You may use low bandwidth directional radio or infra-red (IrDA) devices connected to the serial port of an embedded processor via a microcontroller. You may use ARM or pentium based SBC's (single board computers). We have some Pentium based SBC's (runs of 5V, 5W power) which you may use. For the course project it will be sufficient to walk around holding the two units above your head in the lab (poor man's simulation of cars). Primarily, you have to concentrate on setting up the communication.

The project will involve:

  1. Writing a packet driver on the microcontroller to send packets over directional radio or infra-red devices. 8051 codes will probably be available in the DHD lab.
  2. Porting OsKit's TCP/IP stack on to your OS (more credits this way; if you are less ambitious you may use Linux where TCP/IP comes for free) and setting up TCP/IP over the radio/infra-red interface.
  3. Alternatively, you may not use TCP/IP and may design your own protocol for communication (error correction, packet losses, collisions,...).
  4. Establishing an ad-hoc point to point communication link by a broadcast mechanism.
  5. Developing application level protocols for communication between cars.
If you wish to do this project you will have to decide early so that the necessary hardware components can be procured in time.

4. Bus station, traffic lights etc.

Some of the issues in above are similar to those in the traffic light and bus-station projects in the Microprocessor course (CS315P). You may also choose one of these after discussions with both the instructors.

5. TV player

Build a TV player on your desktop running your own OS. You may use a BT848/878 based TV-tuner/frame-grabber card which takes input from a TV cable or a camcorder. You'll have to port OsKit's device drivers for BT848 and also the sound card on to your OS by writing suitable glue code.

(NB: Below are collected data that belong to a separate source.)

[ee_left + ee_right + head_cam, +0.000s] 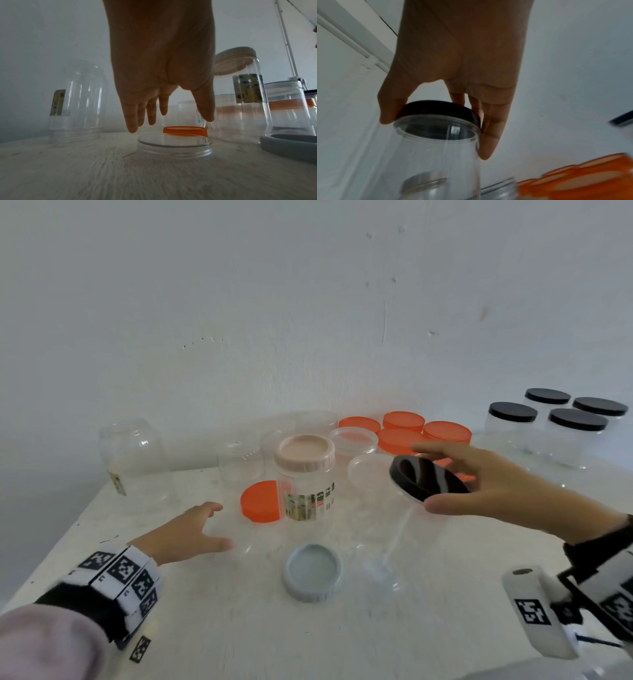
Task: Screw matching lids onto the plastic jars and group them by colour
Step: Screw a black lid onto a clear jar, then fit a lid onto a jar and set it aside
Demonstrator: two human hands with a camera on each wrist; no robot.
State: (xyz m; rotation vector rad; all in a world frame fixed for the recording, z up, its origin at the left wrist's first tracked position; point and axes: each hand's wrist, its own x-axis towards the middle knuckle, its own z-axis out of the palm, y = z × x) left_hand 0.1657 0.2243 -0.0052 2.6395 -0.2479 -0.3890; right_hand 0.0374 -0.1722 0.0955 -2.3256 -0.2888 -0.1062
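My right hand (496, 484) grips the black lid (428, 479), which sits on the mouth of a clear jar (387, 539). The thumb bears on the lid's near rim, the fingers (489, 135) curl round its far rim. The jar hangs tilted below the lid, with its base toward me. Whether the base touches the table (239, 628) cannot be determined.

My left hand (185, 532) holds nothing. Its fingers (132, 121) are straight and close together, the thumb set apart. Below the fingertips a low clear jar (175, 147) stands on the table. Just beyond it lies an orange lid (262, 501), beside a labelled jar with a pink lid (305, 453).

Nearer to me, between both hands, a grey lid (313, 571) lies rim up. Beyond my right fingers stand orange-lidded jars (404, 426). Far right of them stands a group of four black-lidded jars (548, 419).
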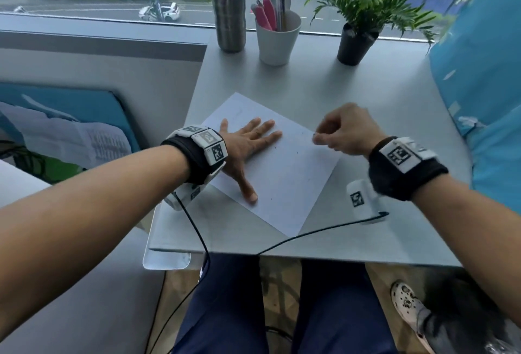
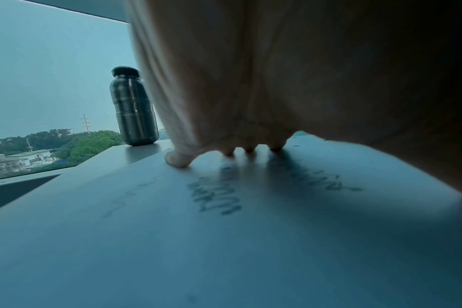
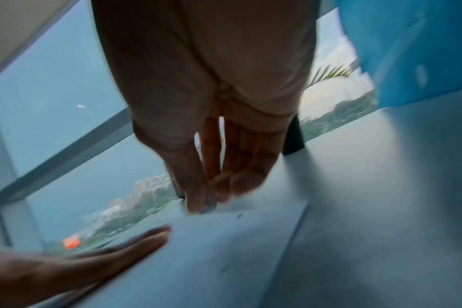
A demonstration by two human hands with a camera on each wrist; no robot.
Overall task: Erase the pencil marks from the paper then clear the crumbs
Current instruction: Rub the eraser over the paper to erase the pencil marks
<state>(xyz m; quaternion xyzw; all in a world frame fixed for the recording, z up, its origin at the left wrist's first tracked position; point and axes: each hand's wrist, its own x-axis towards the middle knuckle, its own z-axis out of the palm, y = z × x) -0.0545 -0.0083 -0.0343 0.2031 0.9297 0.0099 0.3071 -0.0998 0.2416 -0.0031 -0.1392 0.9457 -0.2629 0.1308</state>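
Paper lies askew in the middle of the table, and the job looks only partly done: the left wrist view shows pencil marks under and near the palm, and a few dark specks, perhaps crumbs, dot the sheet. Left hand lies flat on the sheet's left half, fingers straight and spread, pinning it, while the right hand hovers at the sheet's far right edge with fingertips pinched together; whether they hold an eraser I cannot tell.
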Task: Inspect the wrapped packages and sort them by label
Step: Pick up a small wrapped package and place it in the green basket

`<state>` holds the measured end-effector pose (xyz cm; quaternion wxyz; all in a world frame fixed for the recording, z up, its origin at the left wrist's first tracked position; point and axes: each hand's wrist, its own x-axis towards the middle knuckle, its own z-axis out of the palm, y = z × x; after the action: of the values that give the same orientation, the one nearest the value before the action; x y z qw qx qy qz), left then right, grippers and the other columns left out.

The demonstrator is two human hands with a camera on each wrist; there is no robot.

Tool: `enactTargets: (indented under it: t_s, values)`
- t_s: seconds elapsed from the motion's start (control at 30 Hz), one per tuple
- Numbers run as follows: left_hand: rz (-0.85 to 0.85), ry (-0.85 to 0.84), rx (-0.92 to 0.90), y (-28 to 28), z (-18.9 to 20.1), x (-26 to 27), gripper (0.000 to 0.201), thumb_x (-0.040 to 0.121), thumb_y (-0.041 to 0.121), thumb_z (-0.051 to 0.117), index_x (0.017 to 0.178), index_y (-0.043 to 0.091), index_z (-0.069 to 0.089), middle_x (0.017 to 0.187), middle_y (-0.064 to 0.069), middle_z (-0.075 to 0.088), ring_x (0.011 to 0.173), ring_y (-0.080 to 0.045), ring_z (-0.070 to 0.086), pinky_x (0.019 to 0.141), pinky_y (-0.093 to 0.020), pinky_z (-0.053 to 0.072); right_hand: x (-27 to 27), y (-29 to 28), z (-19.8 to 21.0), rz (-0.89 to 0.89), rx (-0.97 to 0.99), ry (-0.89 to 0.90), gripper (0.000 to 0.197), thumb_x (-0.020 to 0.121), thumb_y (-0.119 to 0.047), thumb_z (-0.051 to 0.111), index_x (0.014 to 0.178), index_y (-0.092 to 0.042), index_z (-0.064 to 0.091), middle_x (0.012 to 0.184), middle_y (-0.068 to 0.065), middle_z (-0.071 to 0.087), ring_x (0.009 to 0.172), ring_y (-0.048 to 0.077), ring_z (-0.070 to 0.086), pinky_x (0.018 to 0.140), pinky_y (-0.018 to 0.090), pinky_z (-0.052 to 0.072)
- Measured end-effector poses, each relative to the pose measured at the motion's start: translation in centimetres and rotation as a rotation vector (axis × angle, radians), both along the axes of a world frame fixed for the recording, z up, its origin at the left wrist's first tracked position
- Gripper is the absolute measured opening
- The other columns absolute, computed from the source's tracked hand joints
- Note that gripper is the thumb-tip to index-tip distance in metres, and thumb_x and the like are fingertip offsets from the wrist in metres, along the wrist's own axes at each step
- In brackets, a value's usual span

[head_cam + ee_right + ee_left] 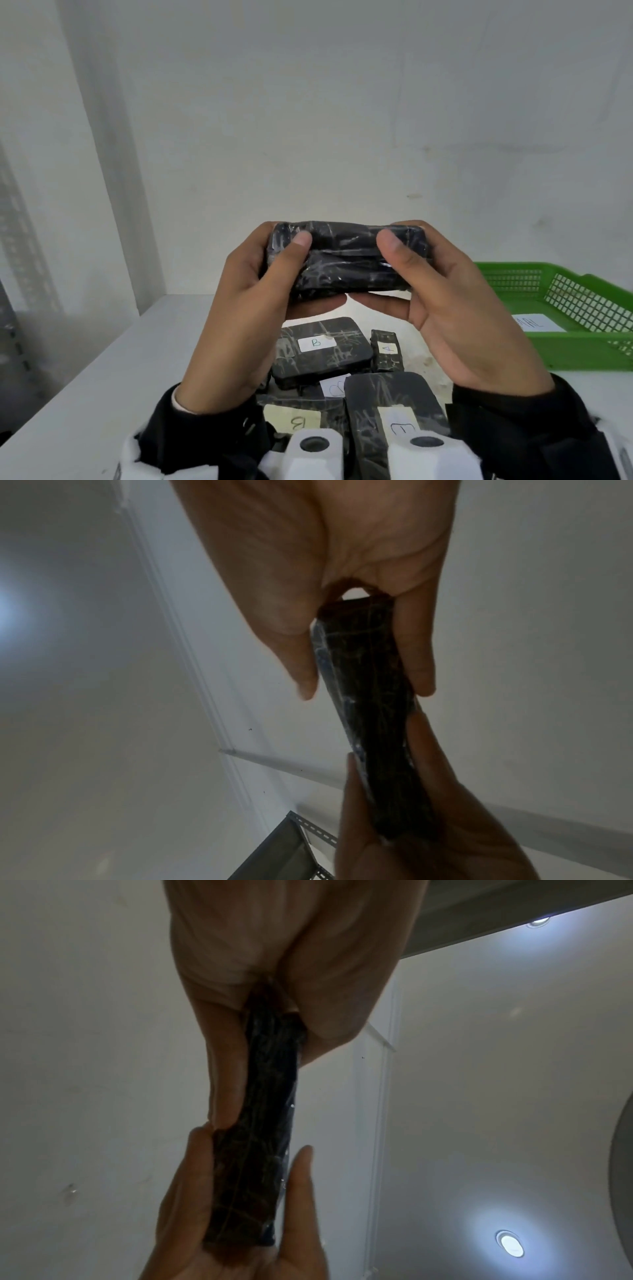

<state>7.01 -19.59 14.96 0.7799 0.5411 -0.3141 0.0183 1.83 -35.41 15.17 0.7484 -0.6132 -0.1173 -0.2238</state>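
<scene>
I hold a black plastic-wrapped package [342, 263] up in front of me with both hands, well above the table. My left hand [287, 260] grips its left end and my right hand [404, 267] grips its right end, thumbs on the near face and fingers behind and beneath. No label shows on the face towards me. The left wrist view has the package [270, 1123] edge-on, pinched by my left hand [274, 1042]. In the right wrist view my right hand [363, 669] pinches the package [373, 737] the same way.
On the white table [102, 377] below lie several black packages: a large one labelled B [322, 349], a small one labelled A [387, 349], another B [294, 418] and one labelled E [394, 411]. A green mesh basket [565, 353] holding a paper label stands at the right.
</scene>
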Motion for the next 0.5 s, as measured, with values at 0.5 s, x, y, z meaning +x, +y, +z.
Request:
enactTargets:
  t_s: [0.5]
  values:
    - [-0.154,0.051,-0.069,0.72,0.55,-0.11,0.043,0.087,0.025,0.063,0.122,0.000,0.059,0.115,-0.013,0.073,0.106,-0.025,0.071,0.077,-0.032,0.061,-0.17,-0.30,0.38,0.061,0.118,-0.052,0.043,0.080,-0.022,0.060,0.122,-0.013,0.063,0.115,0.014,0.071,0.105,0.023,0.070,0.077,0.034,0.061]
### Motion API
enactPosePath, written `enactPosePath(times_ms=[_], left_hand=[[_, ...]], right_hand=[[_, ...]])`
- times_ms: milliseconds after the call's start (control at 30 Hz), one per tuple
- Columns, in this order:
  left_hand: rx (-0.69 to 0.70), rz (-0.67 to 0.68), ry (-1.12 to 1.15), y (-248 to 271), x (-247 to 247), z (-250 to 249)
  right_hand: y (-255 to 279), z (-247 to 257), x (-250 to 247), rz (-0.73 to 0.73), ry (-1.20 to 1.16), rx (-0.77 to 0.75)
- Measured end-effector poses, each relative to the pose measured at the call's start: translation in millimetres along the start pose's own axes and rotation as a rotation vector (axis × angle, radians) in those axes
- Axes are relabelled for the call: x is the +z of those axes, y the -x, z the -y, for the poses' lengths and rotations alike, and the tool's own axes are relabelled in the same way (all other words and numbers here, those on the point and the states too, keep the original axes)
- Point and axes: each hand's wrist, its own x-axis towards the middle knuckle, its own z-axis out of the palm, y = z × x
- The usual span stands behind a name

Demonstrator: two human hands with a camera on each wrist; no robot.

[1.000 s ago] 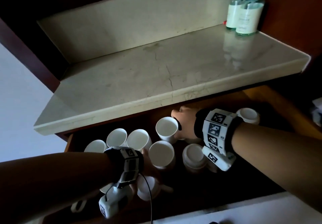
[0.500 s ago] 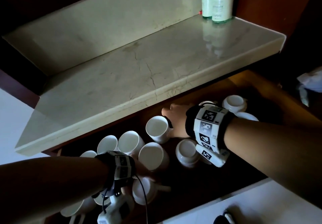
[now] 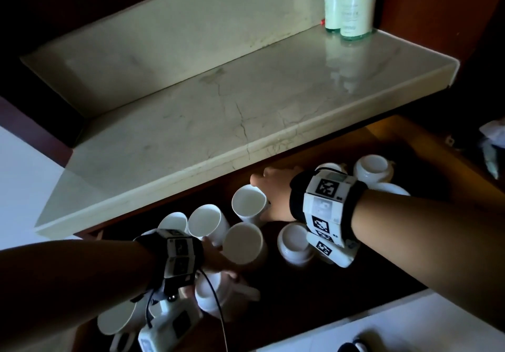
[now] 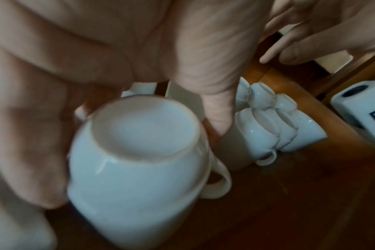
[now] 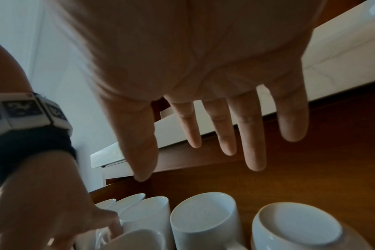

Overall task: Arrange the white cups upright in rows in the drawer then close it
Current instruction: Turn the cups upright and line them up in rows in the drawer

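Sorting cups in open drawer [image 3: 322,299], both hands in.
Left hand [image 4: 79,81] now grips an upturned white cup [image 4: 139,169] lower left; right hand [image 5: 203,71], fingers spread, has let go of the upright cup [image 3: 249,206] at centre. Inverted cups remain right.

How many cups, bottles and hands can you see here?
White cups: at least 10; the arms may hide more
Bottles: 2
Hands: 2, the left hand and the right hand
Total: at least 14
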Motion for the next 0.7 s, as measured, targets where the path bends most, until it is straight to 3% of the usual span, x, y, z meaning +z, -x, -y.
enactPosePath(times_ms=[133,300,400,500,567,700], left_hand=[[-0.034,-0.022,0.078,3.0,-15.1,17.6],[0.037,0.004,0.171,30.4,-49.6,47.1],[0.135,-0.002,0.426,50.0,-69.5,68.5],[0.281,-0.044,0.812,72.2,-82.0,86.9],[0.428,-0.103,0.976,77.3,-83.9,99.2],[0.571,-0.204,1.135,77.1,-78.7,105.2]], right_hand=[[-3.7,11.0,-2.2,-0.033,0.013,-0.052],[-0.3,28.6,-9.1,-0.045,-0.122,-0.157],[-2.4,38.6,-5.7,0.054,-0.491,-0.121],[-3.0,47.4,-5.3,0.425,-1.145,-0.056],[-3.4,51.6,-7.6,0.598,-1.360,-0.129],[-7.0,62.1,-19.9,0.567,-1.601,-0.294]])
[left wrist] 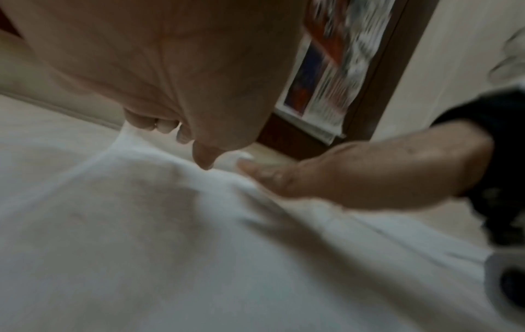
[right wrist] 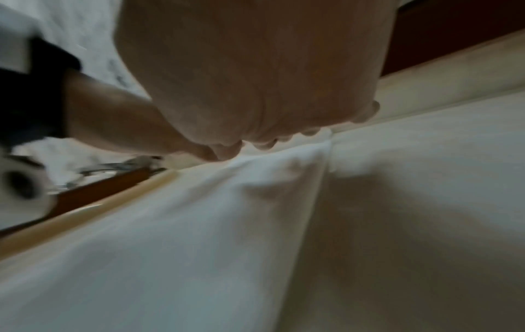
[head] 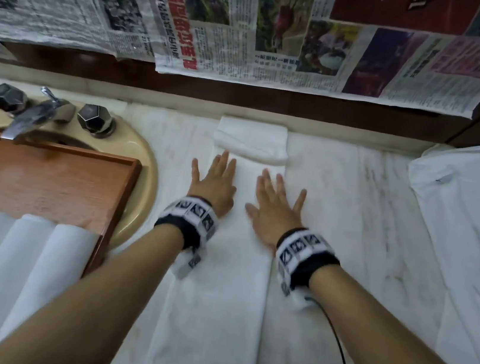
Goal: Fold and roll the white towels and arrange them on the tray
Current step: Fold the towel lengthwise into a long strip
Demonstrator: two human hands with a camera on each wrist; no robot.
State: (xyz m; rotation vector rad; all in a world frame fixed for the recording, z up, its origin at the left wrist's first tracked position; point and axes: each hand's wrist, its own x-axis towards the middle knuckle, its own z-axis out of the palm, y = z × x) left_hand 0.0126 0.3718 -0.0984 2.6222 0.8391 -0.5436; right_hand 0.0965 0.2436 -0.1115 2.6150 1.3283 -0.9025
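- Both hands lie flat, fingers straight and spread, gripping nothing: the left hand (head: 214,186) and right hand (head: 273,210) press side by side on a long folded white towel (head: 214,302).
- The towel runs as a strip along the marble counter (head: 350,229); its far end is already turned into a small roll (head: 252,141), just beyond the fingertips.
- Rolling looks barely begun. Next, the fingers likely need to curl onto that roll and keep its edges even.
- The wooden tray (head: 118,195), to the left over the sink (head: 147,149), already holds several rolled towels (head: 17,267).

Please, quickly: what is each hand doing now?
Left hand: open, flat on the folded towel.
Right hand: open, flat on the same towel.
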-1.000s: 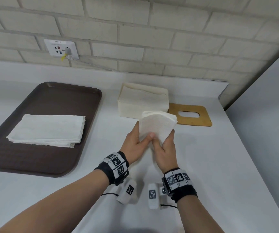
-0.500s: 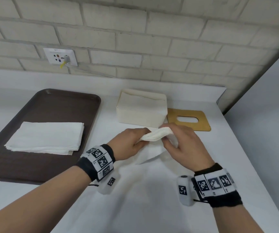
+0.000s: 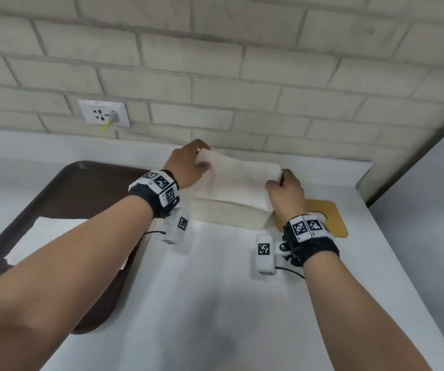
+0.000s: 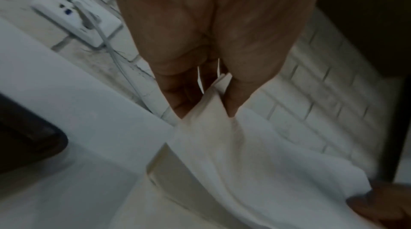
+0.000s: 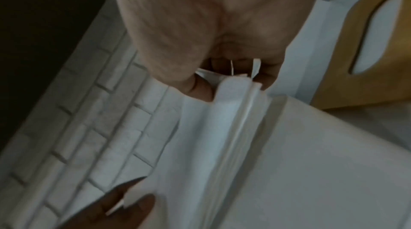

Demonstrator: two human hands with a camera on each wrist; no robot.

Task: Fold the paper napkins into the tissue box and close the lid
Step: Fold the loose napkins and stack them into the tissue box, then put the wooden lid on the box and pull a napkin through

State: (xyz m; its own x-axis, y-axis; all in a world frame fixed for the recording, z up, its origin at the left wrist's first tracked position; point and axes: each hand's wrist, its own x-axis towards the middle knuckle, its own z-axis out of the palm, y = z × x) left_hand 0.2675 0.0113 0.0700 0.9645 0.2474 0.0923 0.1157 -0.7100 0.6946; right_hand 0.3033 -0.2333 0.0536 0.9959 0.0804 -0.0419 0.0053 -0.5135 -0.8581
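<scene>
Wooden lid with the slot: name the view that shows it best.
The right wrist view: the wooden lid is close, its slot plain. In the head view the right hand partly hides it. The left wrist view misses it.

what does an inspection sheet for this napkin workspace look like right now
surface: white counter, bare in front of the box
job's things: folded napkin held over the open tissue box; wooden lid flat on the counter to the right of the box; napkin stack on the brown tray
clutter: nothing seen
grippers: left hand pinches the napkin's left end, right hand pinches its right end
cables: thin wire from the right wrist camera; cord plugged into the wall socket
surroundings: pale brick wall
</scene>
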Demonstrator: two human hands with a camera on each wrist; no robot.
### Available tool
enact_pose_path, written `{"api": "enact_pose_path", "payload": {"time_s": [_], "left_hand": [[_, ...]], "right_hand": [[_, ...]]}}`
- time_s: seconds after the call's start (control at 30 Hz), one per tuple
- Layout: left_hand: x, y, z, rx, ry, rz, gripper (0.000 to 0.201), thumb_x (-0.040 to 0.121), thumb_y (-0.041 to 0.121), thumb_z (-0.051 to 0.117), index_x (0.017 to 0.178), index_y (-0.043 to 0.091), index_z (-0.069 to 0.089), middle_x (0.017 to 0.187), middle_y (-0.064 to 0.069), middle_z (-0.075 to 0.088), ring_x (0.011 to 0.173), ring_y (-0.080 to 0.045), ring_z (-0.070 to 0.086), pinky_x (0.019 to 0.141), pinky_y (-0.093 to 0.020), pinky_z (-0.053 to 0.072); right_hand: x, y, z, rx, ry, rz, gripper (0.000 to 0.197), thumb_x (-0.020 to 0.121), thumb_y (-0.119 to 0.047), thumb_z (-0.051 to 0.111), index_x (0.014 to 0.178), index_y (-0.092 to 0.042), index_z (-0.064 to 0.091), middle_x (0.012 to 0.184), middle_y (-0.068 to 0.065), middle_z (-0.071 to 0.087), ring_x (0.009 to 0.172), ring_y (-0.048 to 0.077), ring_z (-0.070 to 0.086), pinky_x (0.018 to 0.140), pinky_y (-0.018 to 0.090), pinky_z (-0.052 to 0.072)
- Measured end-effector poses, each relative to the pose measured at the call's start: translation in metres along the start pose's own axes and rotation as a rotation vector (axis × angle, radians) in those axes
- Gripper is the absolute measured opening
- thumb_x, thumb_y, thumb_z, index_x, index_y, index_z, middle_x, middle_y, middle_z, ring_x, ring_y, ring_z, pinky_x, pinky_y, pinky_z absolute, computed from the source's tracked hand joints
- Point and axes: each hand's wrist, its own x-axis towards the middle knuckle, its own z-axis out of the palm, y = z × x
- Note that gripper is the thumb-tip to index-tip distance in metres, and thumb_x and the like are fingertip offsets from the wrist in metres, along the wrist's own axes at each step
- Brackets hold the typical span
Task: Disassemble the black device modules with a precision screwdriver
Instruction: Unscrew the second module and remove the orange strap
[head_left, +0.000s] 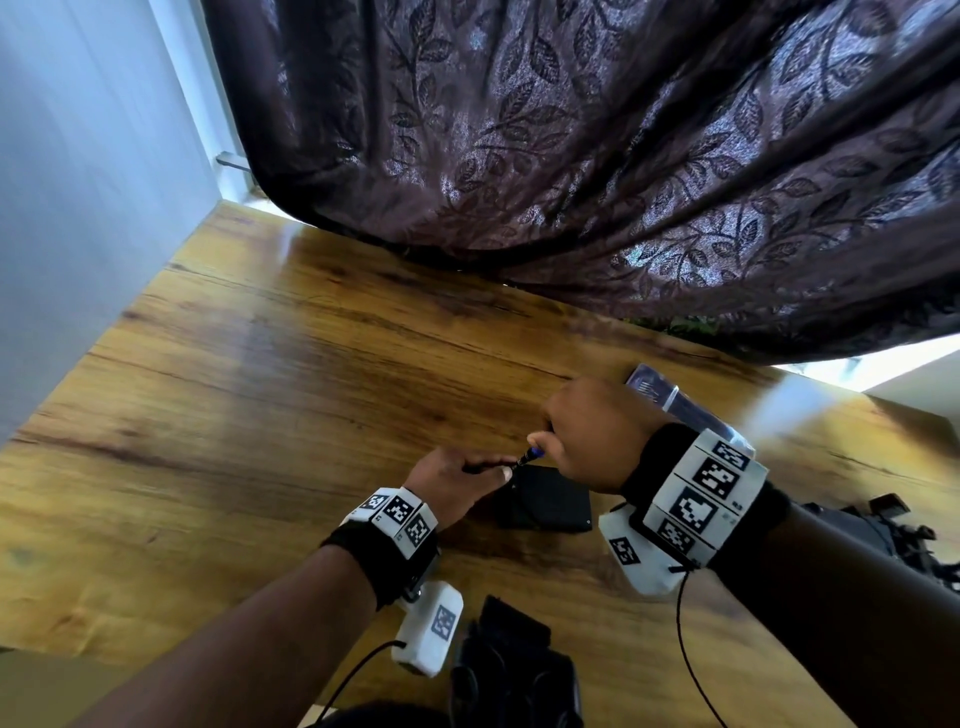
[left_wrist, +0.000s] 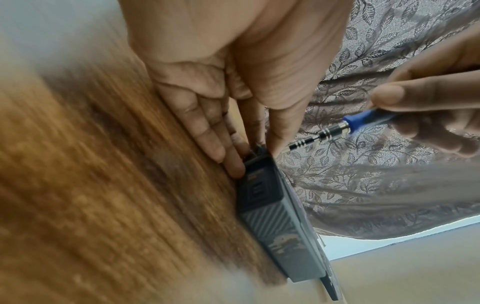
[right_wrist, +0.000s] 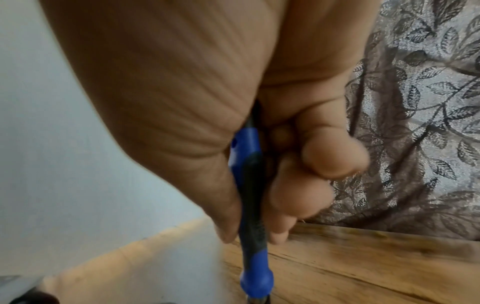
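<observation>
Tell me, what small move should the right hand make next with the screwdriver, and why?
Probably seat the tip in a screw and start turning. The right hand grips the screwdriver, whose shaft slants down to the corner of the black module. The left hand already steadies that module on the table; the tip itself is hidden behind the thumb.

L hand (head_left: 451, 480) fingers straight, pressing; R hand (head_left: 589, 434) curled, gripping.
</observation>
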Motion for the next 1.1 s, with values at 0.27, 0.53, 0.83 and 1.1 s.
{"api": "enact_pose_path", "payload": {"time_s": [0.27,0.53,0.83,1.1], "left_hand": [[0.001,-0.003,-0.001,-0.015,-0.018,-0.005,0.016,0.091,0.043,0.072,0.104,0.052,0.075,0.065,0.018,0.067,0.060,-0.005,0.055,0.063,-0.028,0.046],[0.005,-0.007,-0.001,-0.032,-0.055,-0.010,0.018,0.091,0.046,0.070,0.103,0.060,0.072,0.066,0.009,0.065,0.063,-0.016,0.050,0.063,-0.034,0.042],[0.008,-0.011,0.000,-0.032,-0.051,-0.033,0.017,0.088,0.051,0.072,0.102,0.061,0.072,0.085,-0.010,0.075,0.071,-0.017,0.056,0.068,-0.035,0.047],[0.008,-0.011,-0.001,-0.015,-0.055,-0.021,0.019,0.084,0.057,0.070,0.103,0.061,0.071,0.089,-0.005,0.077,0.074,-0.018,0.062,0.069,-0.040,0.055]], "right_hand": [[0.002,-0.001,-0.008,0.116,-0.028,-0.113,0.019,0.091,-0.013,0.069,0.104,-0.022,0.059,0.108,-0.005,0.046,0.092,0.016,0.053,0.080,0.036,0.053],[0.008,0.005,-0.001,0.002,-0.020,0.064,0.041,0.105,-0.047,0.044,0.077,-0.019,0.054,0.074,-0.001,0.053,0.065,0.014,0.049,0.060,0.030,0.041],[0.003,0.016,0.001,0.156,0.037,-0.085,0.015,0.087,-0.022,0.074,0.094,-0.027,0.062,0.101,-0.008,0.055,0.096,0.014,0.055,0.084,0.032,0.050],[0.008,0.003,-0.005,0.008,-0.028,-0.032,0.032,0.098,-0.044,0.060,0.084,-0.018,0.070,0.072,0.000,0.062,0.068,0.018,0.060,0.056,0.028,0.044]]}}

You will also have to develop suitable code for flicker-less image display on the VGA. Again you can adapt code available in OsKit.

6. Robot control

We have developed a new mobile robot which has two independent motors connected to the two drive wheels and two additional motors for a stereo pan-tilt head. It has on-board 8051/8255 based microcontrollers to control the motor drives which connect to the serial ports of a Pentium based on-board SBC. The SBC also has a radio interface. You'll have to put your own OS on the SBC to calibrate and control the movement of the robot.

7. Porting your OS for Lego Mindstorms

The Lego Mindstorms RCX has an 16MHz Hitachi H8/3297 series processor with 32K RAM. It has a few A/D channels for motor control, a sound interface and an Infra-red (IR) device for communicating with a PC host. Code for the RCX can be cross-compiled using gcc.

It will interesting to port your multi-threaded OS of Assignments 3 and 4 on to the Lego processor. You will of course need to build an I/O subsystem to control the I/O and a packer networking system for IR communication.

You can find complete details and documentation related to the RCX processor (and also a multi-threaded OS) at http://www.noga.de/legOS.

8. Possible Linux projects

Here are some possible Linux project ideas that have come up after discussions with some of the students in the class:
1. A hibernation scheme for Linux
You may try to develop a hibernation scheme for Linux wherein the entire run-time state of the system may be saved on a special partition in the hard disk before switching off a machine. You should able to resume linux at power-on by restoring the state from the backup.
2. Keeping a process alive through a reboot
Consider the problem of keeping one or more designated processes alive through a reboot. At the time of shutdown you will need to save the entire runtime state of the process(es) on to a disk so that they can be resumed seemlessly on reboot. Apart from saving the PCB status and the memory, you will also need to worry about open files, buffers, etc.
3. Connecting terminal, keyboard and a parent to a parent-less process
Note that when you press CTRL-Z and bg, the running process gets disassociated from the terminal, keyboard and your shell, allowing you to logout with your process running in the background. Consider the problem of reclaiming the process in to a shell and attaching the terminal and keyboard.